Each stack's export names follow a strict naming convention: {environment}-{stack-name}-{resource-type}-{qualifier}. For example: prod-network-vpc-id, dev-security-web-sg-id, staging-compute-dc1-instance-id. This convention makes imports self-documenting and prevents name collisions when multiple environment instances (dev, staging, prod) coexist in the same AWS account.

JSON Schema Validation

Every deployment is driven by a single environment configuration file. It's a JSON document that specifies all the parameters that vary between environments: environment name, AWS region, VPC CIDR block, subnet CIDR ranges, EC2 instance types, RDS instance class, AD domain name, and alert email addresses.

Before the CodePipeline run begins, a validation stage runs this configuration file against a JSON Schema definition. The schema enforces:

• Type correctness. CIDR blocks must match the CIDR regex pattern; instance types must be from the approved enum list; environment names must match the naming convention pattern.
• Range constraints. Numeric values like retention periods have minimum and maximum bounds.
• Cross-field consistency. Subnet CIDR ranges must be within the VPC CIDR range (this is a custom validation step layered on top of JSON Schema's native capabilities).
• Required field presence. Every mandatory parameter must be present; optional parameters with no default must either be provided or explicitly set to null.

Validation failures abort the pipeline immediately, before any AWS API call is made. The error output identifies the specific field, the actual value provided, and the constraint it violated. An engineer misconfiguring the VPC CIDR format gets a clear error in the pipeline log, not a CloudFormation stack failure 15 minutes into deployment after a dozen resources have already been created.

This pre-flight validation pattern eliminates an entire class of mid-deployment failures that previously required manual rollback.

Idempotent Deployments

CloudFormation's native update behavior is the foundation of idempotency: a stack update computes a change set between the declared template state and the current resource state, and applies only the delta. But idempotency requires more than just running update-stack: it requires the pipeline to correctly detect whether a stack exists and needs updating, needs creating from scratch, or is already in the target state and requires no action.

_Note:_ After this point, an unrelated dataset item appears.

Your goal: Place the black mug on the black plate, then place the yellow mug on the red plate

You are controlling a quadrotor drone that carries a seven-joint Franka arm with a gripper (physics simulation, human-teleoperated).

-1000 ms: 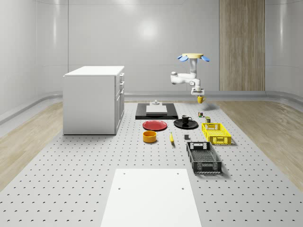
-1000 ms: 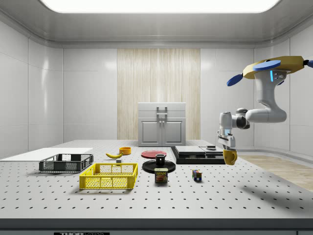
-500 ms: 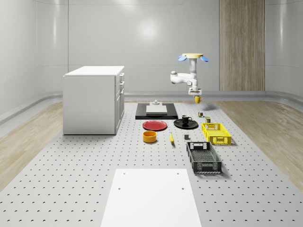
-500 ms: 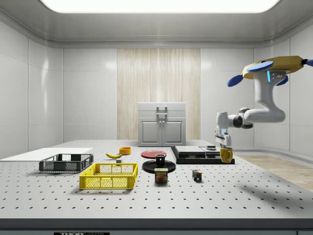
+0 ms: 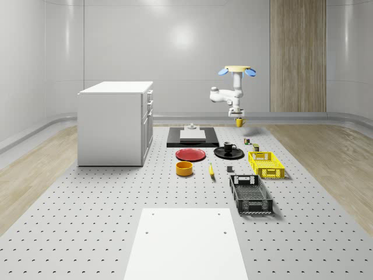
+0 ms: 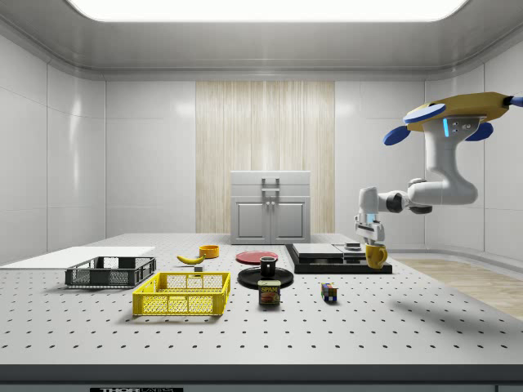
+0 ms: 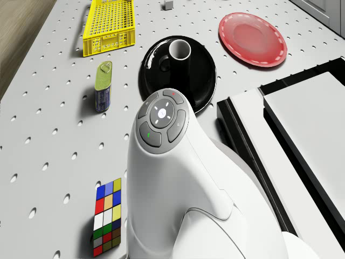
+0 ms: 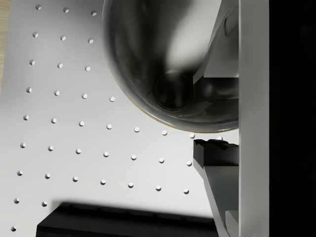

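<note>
The drone (image 5: 238, 70) hovers over the table's far right part, and its white arm (image 7: 167, 162) reaches down. My gripper (image 6: 369, 238) is shut on the rim of the yellow mug (image 6: 376, 256), which hangs upright above the table near the black slab. In the wrist view one finger (image 8: 217, 153) sits outside the mug (image 8: 163, 64) and the other inside. The black mug (image 7: 179, 54) stands on the black plate (image 7: 204, 81). The red plate (image 7: 252, 39) lies beside it with nothing on it; in the whole-scene view the red plate (image 5: 190, 154) is left of the black plate (image 5: 228, 153).
A black slab (image 5: 192, 137) with a white block lies at the back, and a white cabinet (image 5: 115, 122) at the left. A can (image 7: 102, 86), a colour cube (image 7: 108, 216), a yellow basket (image 5: 266, 164), a black basket (image 5: 250, 194), a yellow bowl (image 5: 184, 168) and a banana (image 5: 211, 170) lie on the table.
Drone and arm have carried the yellow mug a little to the whole-scene view's left and slightly upward. The mug, tilted a second ago, now hangs upright.
</note>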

The CodeBuild stage that executes each stack deployment implements this check explicitly:

1. Describe the stack to get its current status
2. If the stack doesn't exist → create-stack
3. If the stack exists and is in a stable state (CREATE_COMPLETE, UPDATE_COMPLETE) → compute a change set; if the change set is empty, skip; if non-empty, execute update-stack
4. If the stack exists and is in a failed state (ROLLBACK_COMPLETE, UPDATE_ROLLBACK_COMPLETE) → delete the failed stack and recreate
5. If the stack is in a transition state (CREATE_IN_PROGRESS, UPDATE_IN_PROGRESS) → wait for completion before proceeding

This logic means running the pipeline against a fully provisioned, unchanged environment is a no-op: it exits cleanly after the change set check, touching no resources. Running it after a configuration file change applies only the changed parameters. Running it against a fresh account provisions everything from scratch. Same pipeline, same trigger: correct behavior in all three cases.

Automated Rollback

CloudFormation's --on-failure ROLLBACK flag handles single-stack rollback on creation failure. For update failures, the stack automatically rolls back to its previous state. But in a five-stack deployment, a failure in Stack 3 (Compute) leaves Stacks 1 and 2 in their new state, creating a version mismatch between already-deployed stacks and the failed stack.

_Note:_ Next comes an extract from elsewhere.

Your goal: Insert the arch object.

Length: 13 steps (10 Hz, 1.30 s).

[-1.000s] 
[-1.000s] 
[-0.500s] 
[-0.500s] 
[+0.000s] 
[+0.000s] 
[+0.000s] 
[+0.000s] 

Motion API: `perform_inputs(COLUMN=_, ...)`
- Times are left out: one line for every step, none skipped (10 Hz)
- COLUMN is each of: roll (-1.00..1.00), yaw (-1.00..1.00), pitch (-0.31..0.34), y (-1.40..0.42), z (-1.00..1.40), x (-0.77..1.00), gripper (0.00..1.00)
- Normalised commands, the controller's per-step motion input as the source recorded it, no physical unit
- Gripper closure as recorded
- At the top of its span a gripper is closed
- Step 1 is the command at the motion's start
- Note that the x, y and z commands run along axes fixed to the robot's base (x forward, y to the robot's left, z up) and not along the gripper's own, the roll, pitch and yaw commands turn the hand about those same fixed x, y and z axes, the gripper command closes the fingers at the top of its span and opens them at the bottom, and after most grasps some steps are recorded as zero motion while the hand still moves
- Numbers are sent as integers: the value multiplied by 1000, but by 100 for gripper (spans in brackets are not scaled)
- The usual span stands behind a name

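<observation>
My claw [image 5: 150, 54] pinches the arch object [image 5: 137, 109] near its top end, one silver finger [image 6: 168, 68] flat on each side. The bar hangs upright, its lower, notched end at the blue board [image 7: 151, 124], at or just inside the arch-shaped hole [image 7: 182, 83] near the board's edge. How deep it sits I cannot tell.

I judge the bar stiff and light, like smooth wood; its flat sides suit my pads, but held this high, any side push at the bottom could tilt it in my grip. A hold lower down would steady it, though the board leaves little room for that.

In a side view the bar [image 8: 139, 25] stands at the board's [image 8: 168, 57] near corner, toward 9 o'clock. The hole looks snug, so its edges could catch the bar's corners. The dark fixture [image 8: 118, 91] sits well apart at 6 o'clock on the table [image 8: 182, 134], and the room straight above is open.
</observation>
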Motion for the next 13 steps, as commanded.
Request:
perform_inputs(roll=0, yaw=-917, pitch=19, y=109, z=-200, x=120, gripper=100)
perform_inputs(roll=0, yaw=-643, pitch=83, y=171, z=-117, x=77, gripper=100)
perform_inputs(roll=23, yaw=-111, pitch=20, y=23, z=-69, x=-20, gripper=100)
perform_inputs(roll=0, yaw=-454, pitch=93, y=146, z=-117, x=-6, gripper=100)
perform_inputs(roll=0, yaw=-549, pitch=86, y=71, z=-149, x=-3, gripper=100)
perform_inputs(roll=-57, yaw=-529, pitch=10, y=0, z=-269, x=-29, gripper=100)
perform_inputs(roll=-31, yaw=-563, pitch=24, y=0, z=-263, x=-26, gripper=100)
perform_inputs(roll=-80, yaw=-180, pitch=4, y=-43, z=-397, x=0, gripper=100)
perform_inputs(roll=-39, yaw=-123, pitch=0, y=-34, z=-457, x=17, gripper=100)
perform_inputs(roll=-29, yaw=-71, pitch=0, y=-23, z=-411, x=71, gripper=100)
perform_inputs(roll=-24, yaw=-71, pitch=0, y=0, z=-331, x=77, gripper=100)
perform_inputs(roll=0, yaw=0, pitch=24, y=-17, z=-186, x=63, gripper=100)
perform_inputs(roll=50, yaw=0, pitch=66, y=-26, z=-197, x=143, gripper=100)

The CodeBuild execution script handles this by tracking deployment state across stacks. If any stack deployment fails, the script records which stacks have already been updated in this pipeline run and triggers their rollback in reverse dependency order: Stack 3 first (the failed stack, CloudFormation handles its rollback), then Stack 2, then Stack 1. This returns the entire environment to its pre-run state, not just the individual failed stack.

Scheduled Drift Detection

Infrastructure drift (the divergence between the declared IaC state and the actual resource state) happens when engineers make manual changes directly in the AWS console or via CLI outside the pipeline, when AWS applies automatic changes (certificate renewals, security patch updates), or when resources are modified by other automated processes.

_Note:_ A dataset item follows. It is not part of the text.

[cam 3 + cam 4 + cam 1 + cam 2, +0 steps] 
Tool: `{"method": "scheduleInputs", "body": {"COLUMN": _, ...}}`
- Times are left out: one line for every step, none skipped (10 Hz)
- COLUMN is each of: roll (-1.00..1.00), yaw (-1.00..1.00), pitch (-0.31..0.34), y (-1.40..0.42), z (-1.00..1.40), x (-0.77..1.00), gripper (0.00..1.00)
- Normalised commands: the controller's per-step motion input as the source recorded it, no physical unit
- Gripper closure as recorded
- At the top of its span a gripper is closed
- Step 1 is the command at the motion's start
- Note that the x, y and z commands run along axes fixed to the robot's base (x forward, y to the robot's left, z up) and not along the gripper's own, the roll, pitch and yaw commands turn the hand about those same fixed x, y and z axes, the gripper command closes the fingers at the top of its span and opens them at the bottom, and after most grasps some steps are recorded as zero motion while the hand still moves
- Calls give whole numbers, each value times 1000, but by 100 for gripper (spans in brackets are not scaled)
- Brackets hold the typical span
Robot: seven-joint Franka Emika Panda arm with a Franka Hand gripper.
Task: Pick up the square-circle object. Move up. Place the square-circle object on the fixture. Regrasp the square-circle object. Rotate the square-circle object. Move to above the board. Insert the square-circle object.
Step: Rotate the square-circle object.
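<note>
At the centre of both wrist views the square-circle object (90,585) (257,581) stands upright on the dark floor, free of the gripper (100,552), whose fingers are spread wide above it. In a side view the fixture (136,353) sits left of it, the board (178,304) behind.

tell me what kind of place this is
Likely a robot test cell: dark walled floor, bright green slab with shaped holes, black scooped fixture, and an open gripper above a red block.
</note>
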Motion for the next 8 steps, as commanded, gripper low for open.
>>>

A CloudWatch Events rule triggers a drift detection run against all five stacks on a daily schedule. The detection uses CloudFormation's native detect-stack-drift API, which compares each resource's current configuration against its last-known stack template. Detected drift generates a CloudWatch alarm and sends an SNS notification with a structured report: which stacks have drifted, which specific resources within those stacks, and what properties have changed.

Drift is not automatically remediated. Auto-remediation of infrastructure drift is dangerous, because the manual change may have been intentional and necessary. Instead, the alert surfaces the divergence to the team so a human can decide whether to accept it (update the template to match) or revert it (re-run the pipeline to restore declared state).

---

Key Technical Challenges

Challenge 1: The Monolith vs. Multi-Stack Decision Under Time Pressure

The multi-stack architecture was the harder choice. A single monolithic template would have been faster to write, simpler to explain, and sufficient to hit the provisioning time target. The argument for splitting into five stacks was entirely about operational quality after deployment: independent update cycles, isolated failure blast radius, and the ability to modify security policy without touching compute.

Making this call as a co-op engineer on a four-month rotation required some confidence in the judgment. The system would outlive my time at Ribbon. If I built a monolith that was hard to maintain, the engineers who inherited it would bear the cost. If I over-engineered the split and created unnecessary complexity, they'd also bear that cost. The five-stack split maps directly to the five infrastructure concerns that genuinely change independently (network, security, compute, data, observability), which made it defensible rather than arbitrary. That alignment between stack boundaries and natural domain boundaries was the deciding criterion.

Challenge 2: Cross-Stack Reference Naming at Multiple Environment Scales

The initial cross-stack reference implementation used simple export names like vpc-id and web-sg-id. This worked fine for a single environment but immediately broke when the team needed two environments (dev and staging) in the same AWS account. CloudFormation export names are account-scoped and must be globally unique within a region. Two environments exporting vpc-id produces a name collision.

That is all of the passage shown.